Lycus himself is an ambivalent figure. Though he is set up, at least initially, as the villain or antagonist of the play, Lycus is not so much immoral as amoral. His policy of killing off Heracles’s family, for instance, is justified by reference to a kind of practical realpolitik:
My policy, old man, is not mere cruelty;
Call it caution. I am well aware
That I killed Creon, the father of this woman,
And only on this basis rule this land.
It does not suit my wishes that these boys
Grow up to take their own revenge on me.
(Lines 165-69)
From Lycus’s perspective, it would be imprudent to allow Heracles’s family to live—and, unsympathetic though this reasoning might be, he is by no means mistaken. Nor is Lycus a man without values. Amphitryon, Megara, and the Chorus characterize him as a coward, but they are not exactly unbiased; Lycus himself sees courage as fighting “firm in the ranks” (Line 163) as a soldier, even arguing that Heracles—who fights alone, against animals, with long-range weapons—is the coward. It is true that in the end, Heracles defeats Lycus, but he does so by ambushing him so that the final battle between the two rivals is arguably not a fair one.

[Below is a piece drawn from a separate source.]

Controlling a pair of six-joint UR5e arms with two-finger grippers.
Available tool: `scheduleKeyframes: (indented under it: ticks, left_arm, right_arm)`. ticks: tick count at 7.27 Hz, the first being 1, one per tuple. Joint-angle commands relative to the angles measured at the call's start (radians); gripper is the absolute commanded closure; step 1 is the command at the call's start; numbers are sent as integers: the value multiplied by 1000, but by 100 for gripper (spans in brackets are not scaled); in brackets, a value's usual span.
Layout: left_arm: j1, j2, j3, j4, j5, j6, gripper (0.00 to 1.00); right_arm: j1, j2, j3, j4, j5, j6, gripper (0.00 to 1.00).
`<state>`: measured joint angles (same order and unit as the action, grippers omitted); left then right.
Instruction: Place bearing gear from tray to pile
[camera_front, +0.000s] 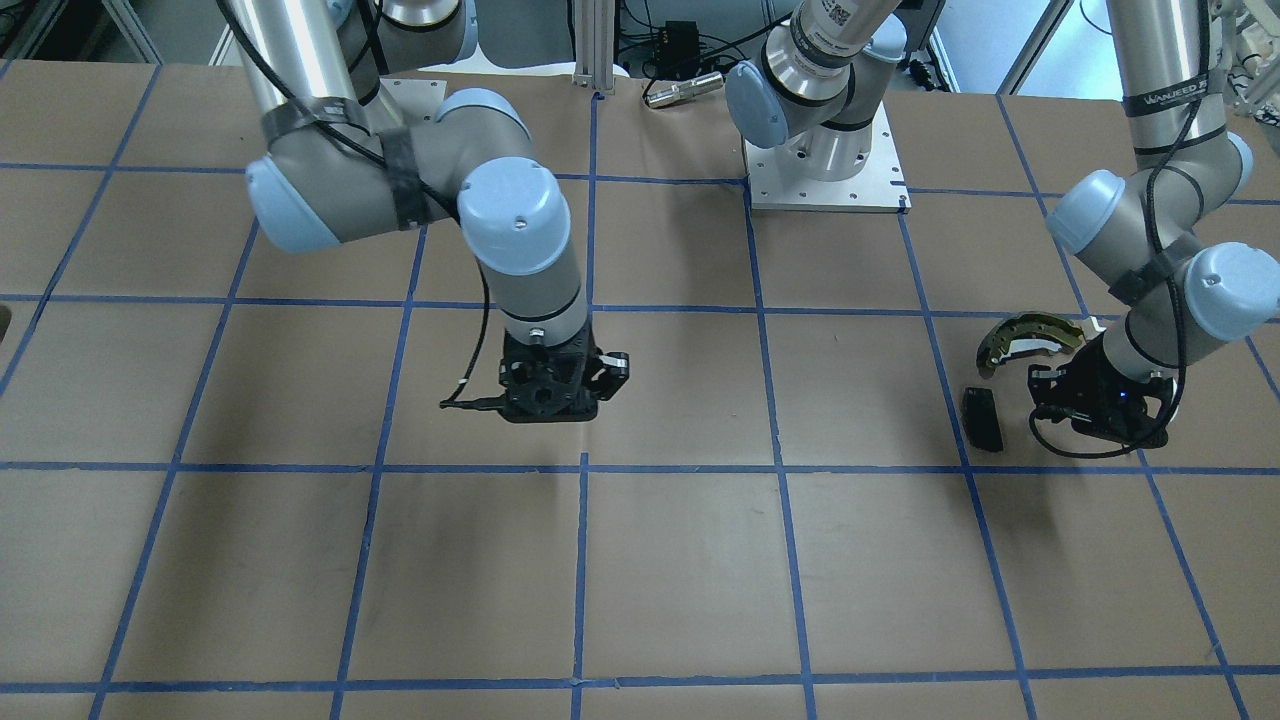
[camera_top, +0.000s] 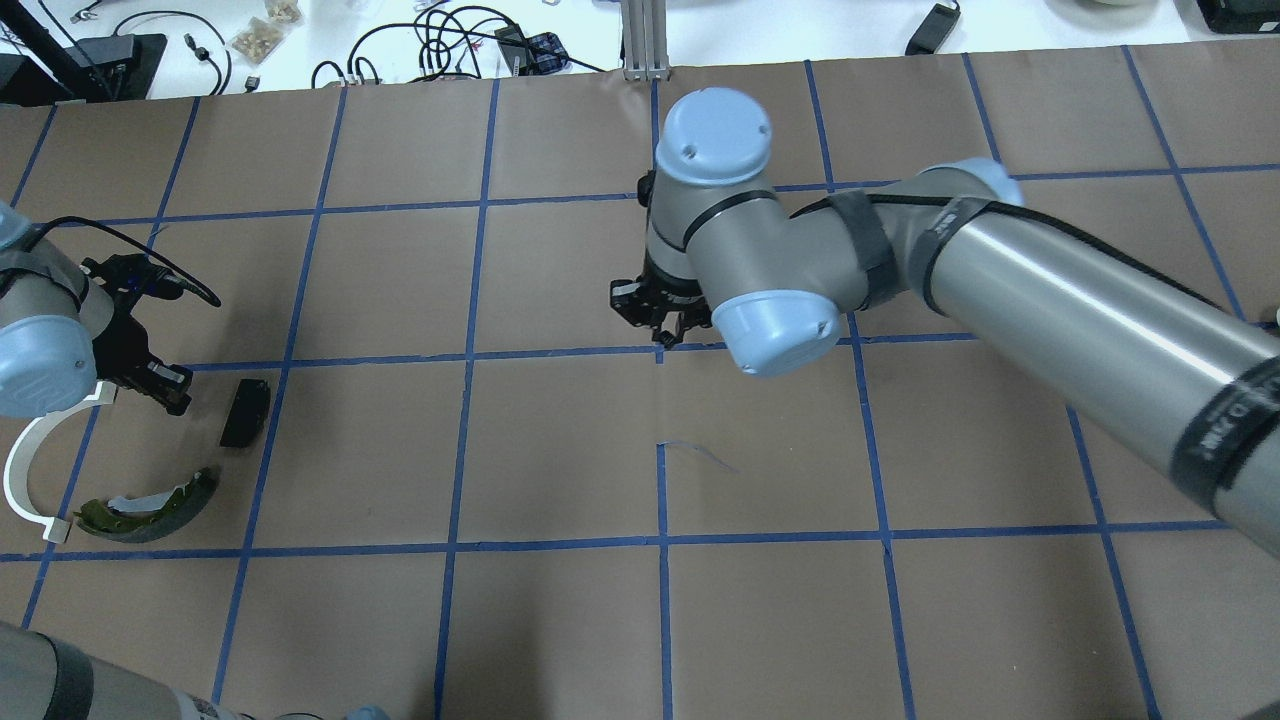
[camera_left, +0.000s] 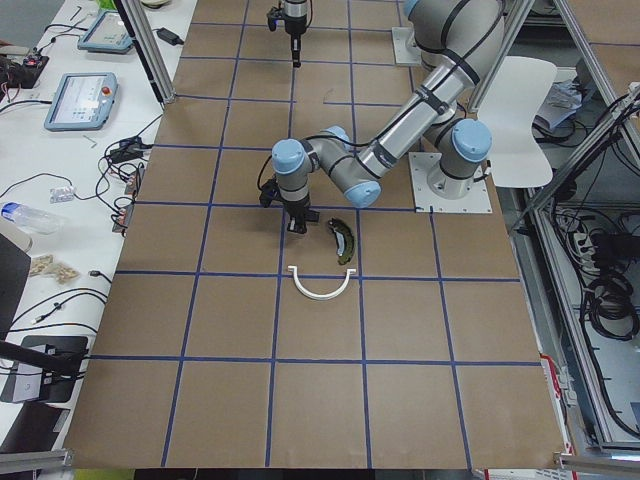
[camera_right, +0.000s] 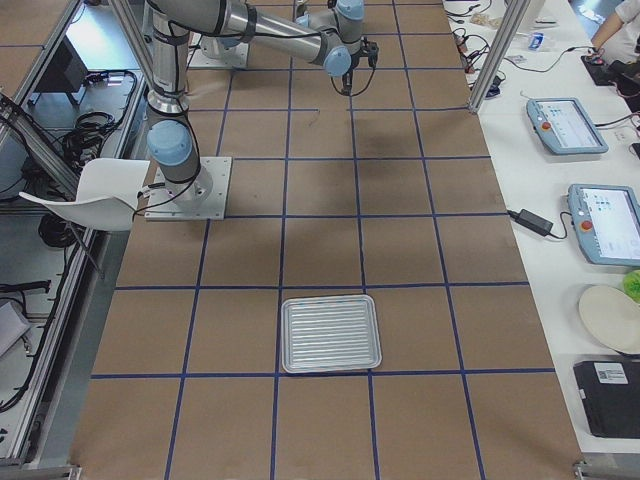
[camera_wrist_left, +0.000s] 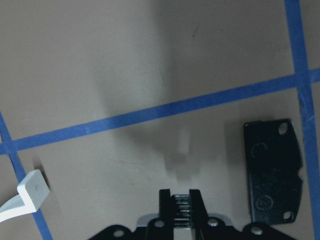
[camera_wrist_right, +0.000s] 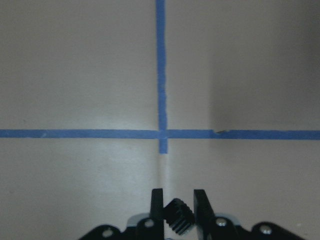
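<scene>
Across the table from the robot, front view: the right gripper (camera_front: 555, 398) hangs just left of centre over the brown table (camera_front: 680, 560), pointing straight down. Its fingertips are hidden under its black body, so the grip cannot be read here. The left gripper (camera_front: 1095, 408) sits low at 3 o'clock. Of the pile, the brake shoe (camera_front: 1030, 338) lies at its 11 o'clock and the black pad (camera_front: 982, 418) at its 9 o'clock, close but apart. The arm covers all but a scrap of the white arc.

Overhead view: the right gripper (camera_top: 660, 312) is near centre, mostly buried under its own wrist joint. The left gripper (camera_top: 165, 388) is at the 9 o'clock edge. The black pad (camera_top: 245, 412) is at its 3 o'clock and the white arc (camera_top: 25, 470) at its 7 o'clock, with one end tucked under the arm. The brake shoe (camera_top: 150, 505) is at its 6 o'clock.

Left-end view: the left gripper (camera_left: 298, 218) is over the pile, with the brake shoe (camera_left: 343, 240) at its 4 o'clock and the white arc (camera_left: 320, 287) at its 6 o'clock. The pad is too dark to tell from the gripper. The right gripper (camera_left: 294, 55) is tiny at 12 o'clock.

Right-end view: the tray (camera_right: 330, 333) lies at 6 o'clock, ribbed floor showing, well apart from the right gripper (camera_right: 345, 85) at 12 o'clock.

Left wrist view: the left gripper (camera_wrist_left: 181, 197) is off the table, its fingers (camera_wrist_left: 166, 202) drawn nearly together and gripping nothing. The black pad (camera_wrist_left: 274, 170) is at 4 o'clock. The arc's end (camera_wrist_left: 30, 196) at 8 o'clock is cut by the edge.

Right wrist view: the right gripper (camera_wrist_right: 178, 199) has the gear (camera_wrist_right: 177, 216), black and toothed, clamped between its fingers (camera_wrist_right: 157, 205) above a crossing of blue tape. The gear's lower part is hidden.
</scene>
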<state>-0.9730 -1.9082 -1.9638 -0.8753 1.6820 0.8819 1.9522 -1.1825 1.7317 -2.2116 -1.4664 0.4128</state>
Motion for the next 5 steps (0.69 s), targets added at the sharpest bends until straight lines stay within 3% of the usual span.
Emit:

The Chorus of the play is made up of old men from the city of Thebes. Like Amphitryon, the members of the Chorus are too old and weak to save Heracles’s wife and children from Lycus, but, also like Amphitryon, they resolve to do what little they can, even if all they have is words:
Never shall you boast that I am your slave,
Never will you reap the harvest of my work,
All I labored for. Go back whence you came;
Rage there. So long as there is life in me,
You shall not kill the sons of Heracles.
(Lines 258-62)
The Chorus, who are willing to stand up to Lycus (whom they characterize as a “tyrant”), display courage, even if they lack strength. They repeatedly bemoan their impotence, but the Chorus’ songs do much to develop the motifs of strength, aging, and powerlessness, so central to the play.
Iris was a Greek goddess and one of the mythical messengers of the gods. In the play, she was probably played by the “deuteragonist” who also played Megara and Theseus. Iris appears only briefly in the play, in the third Episode, where she commands Madness—on behalf of Hera—to drive Heracles mad so that he kills his family. Together with Madness, Iris represents one side of the duality of the gods, who can be beneficent as well as cruel: While Madness pities Heracles, Iris shares Hera’s relentless hatred for Heracles.
Madness (called “Lyssa” in Greek) is a divine personification. In ancient performances, she was most likely played by the “protagonist,” who would have also played Amphitryon. Madness, in contrast with Iris, takes pity on Heracles and even tries to convince Iris and Hera to “renounce these wicked plans”—that is, their desire to drive Heracles mad so that he kills his family. Madness is forced to carry out her orders despite her misgivings, demonstrating that in the world of Euripides’s play the gods are bound by fate and necessity no less than human beings.
The Messenger is only onstage briefly during the fourth Episode. He was probably played by the “tritagonist,” the same actor who played Heracles and Lycus. In a conventional long and vivid “Messenger Speech,” a convention of Attic tragedy, the Messenger sorrowfully narrates the madness that suddenly came upon Heracles and caused him to murder his wife and children. The Messenger is essential in recounting such events, as ancient Greek tragedies did not depict acts of violence onstage.